Paris/Saint-Jacques-de-Compostelle à pied et sans argent, le défi fou de Marko Vesic

 Paris/Saint-Jacques-de-Compostelle à pied et sans argent, le défi fou de Marko Vesic

Marko Vesic a entamé son voyage, ce mardi 6 juin 2023, depuis la Tour Saint-Jacques à Paris, vers Saint-Jacques-de-Compostelle en Espagne. Photo : DR

Même si elle est très fière de son fils, sa mère Kaméra, originaire de Kherrata en Algérie, est très inquiète. Lui non. Marko Vesic, jeune homme de 18 ans au caractère bien trempé est parti déterminé ce mardi 6 juin, de la Tour Saint-Jacques à Paris, avec un objectif clair : rejoindre en moins de deux mois, à pied et sans argent Saint-Jacques-de-Compostelle en Espagne, soit un trajet long de 1 500 kilomètres.
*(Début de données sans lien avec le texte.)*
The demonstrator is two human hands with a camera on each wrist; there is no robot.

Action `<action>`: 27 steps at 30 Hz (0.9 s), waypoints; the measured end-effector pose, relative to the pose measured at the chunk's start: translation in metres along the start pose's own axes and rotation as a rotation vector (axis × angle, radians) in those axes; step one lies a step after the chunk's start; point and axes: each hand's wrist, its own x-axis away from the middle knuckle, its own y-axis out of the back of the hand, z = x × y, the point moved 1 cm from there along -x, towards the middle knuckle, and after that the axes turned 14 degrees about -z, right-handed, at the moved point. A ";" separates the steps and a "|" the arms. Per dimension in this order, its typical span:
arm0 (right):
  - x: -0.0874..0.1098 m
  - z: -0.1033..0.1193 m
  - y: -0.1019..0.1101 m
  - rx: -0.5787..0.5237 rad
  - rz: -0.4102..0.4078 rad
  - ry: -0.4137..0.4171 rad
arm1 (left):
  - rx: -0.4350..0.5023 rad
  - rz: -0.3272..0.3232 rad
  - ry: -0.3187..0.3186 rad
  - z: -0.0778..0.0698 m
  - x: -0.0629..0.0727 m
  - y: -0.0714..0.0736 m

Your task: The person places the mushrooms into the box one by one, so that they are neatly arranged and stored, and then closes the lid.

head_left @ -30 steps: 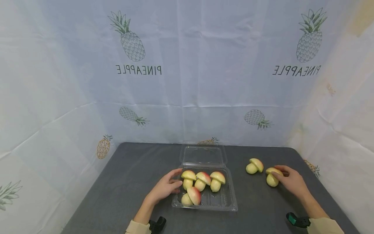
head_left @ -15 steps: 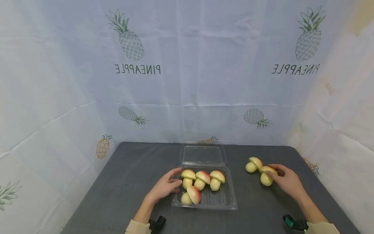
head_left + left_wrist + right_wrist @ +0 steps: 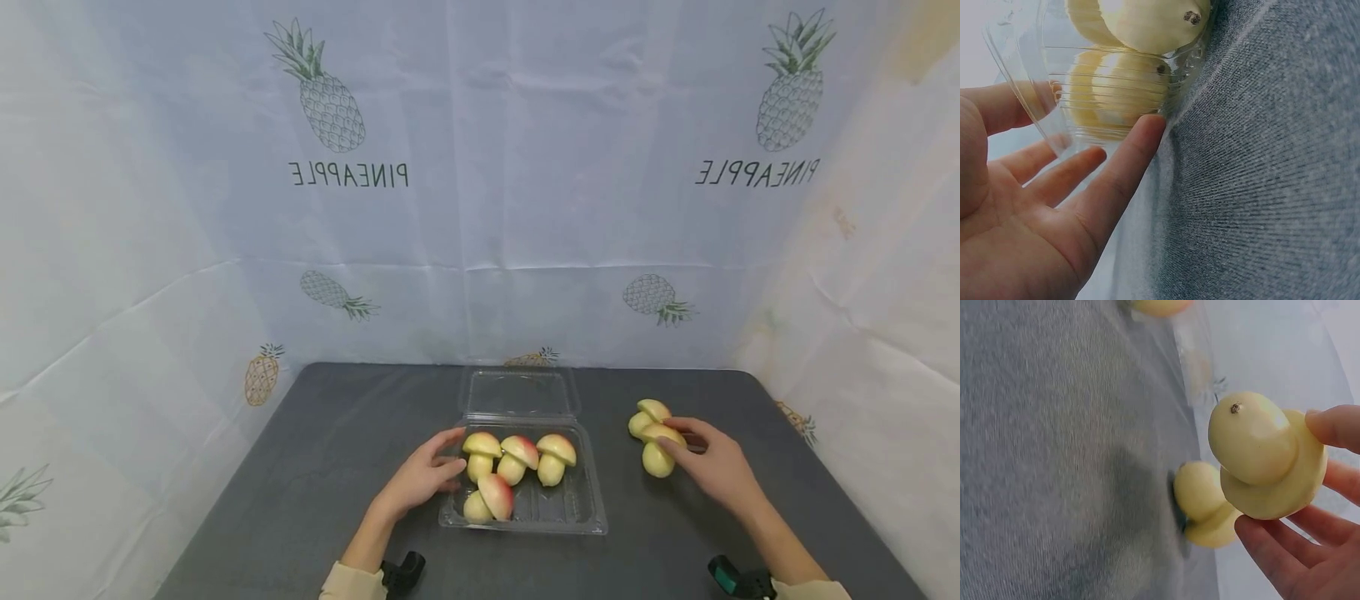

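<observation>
In my right hand (image 3: 716, 467) I pinch a yellow mushroom-shaped piece (image 3: 657, 460) by its rounded cap, thumb on one side and fingers on the other. The right wrist view shows its pale stem (image 3: 1250, 437) with a small dark tip. Just behind it on the table lies a similar piece (image 3: 640, 423), partly covered from the head. A clear plastic clamshell box (image 3: 558, 527) holds several red-blushed mushroom-shaped pieces (image 3: 551, 468). Spread, my left hand (image 3: 420, 479) is at the box's left side, one fingertip (image 3: 1150, 128) right at the lower wall.
The box's transparent lid (image 3: 517, 393) lies folded back behind it. All of this is on a dark grey table (image 3: 360, 417). White cloth (image 3: 472, 208) printed with pineapples hangs behind and along both sides.
My right hand has moved left with the mushroom-shaped piece, which now overlaps the other loose one in the head view. The left hand and the box keep their places.
</observation>
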 end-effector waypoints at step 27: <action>0.022 0.053 -0.039 -0.147 -0.011 0.154 | -0.003 -0.004 -0.011 -0.001 0.000 0.001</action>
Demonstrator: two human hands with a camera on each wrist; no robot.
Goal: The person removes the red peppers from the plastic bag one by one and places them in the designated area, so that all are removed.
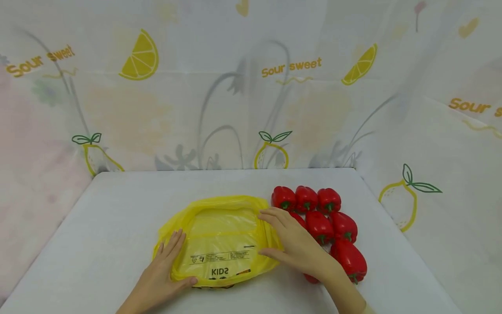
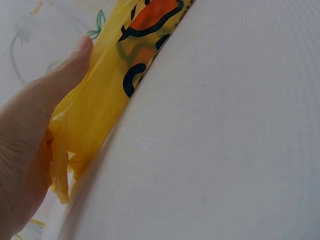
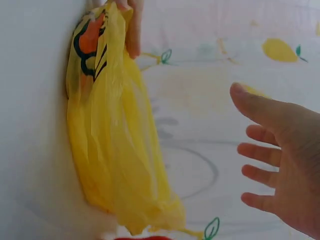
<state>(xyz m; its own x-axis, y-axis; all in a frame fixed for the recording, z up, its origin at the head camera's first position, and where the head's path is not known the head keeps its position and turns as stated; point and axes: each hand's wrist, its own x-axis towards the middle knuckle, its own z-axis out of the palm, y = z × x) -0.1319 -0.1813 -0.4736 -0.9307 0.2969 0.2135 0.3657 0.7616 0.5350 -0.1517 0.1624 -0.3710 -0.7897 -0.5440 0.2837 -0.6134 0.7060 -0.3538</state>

Marko Vesic devant la Tour Saint-Jacques à Paris, point de départ de son voyage à pied vers Saint-Jacques de Compostelle en Espagne, mardi 6 juin 2023. Photo : DR

Dans les années 1980, seuls 500 pèlerins par an, portés par des motivations religieuses, rejoignaient à pied, la fameuse ville de Galice. Il s’agissait alors d’un pèlerinage catholique où le but final était d’honorer le tombeau de Saint-Jacques le Majeur, situé dans la crypte de la cathédrale de Santiago de Compostela. Désormais, ils sont quelque 350 000 chaque année à s’aventurer sur le chemin mythique de Saint-Jacques-de-Compostelle.

Pour l’immense majorité, comme pour Marko, c’est d’abord un moyen de vivre une formidable aventure. « Depuis toujours, j’ai envie de sortir de ma zone de confort », confie au Courrier de l’Atlas cet étudiant en géographie à la Sorbonne, pour qui ce périple est le premier gros voyage de sa vie.

C’est une vidéo postée sur YouTube par un jeune homme de 18 ans qui a définitivement convaincu Marko de partir. « J’avoue qu’avant je pensais que je n’en étais pas capable mais quand j’ai vu ce gars du même âge que moi, sans expérience de la marche, réussir un tel exploit, ça m’a boosté », concède ce dernier.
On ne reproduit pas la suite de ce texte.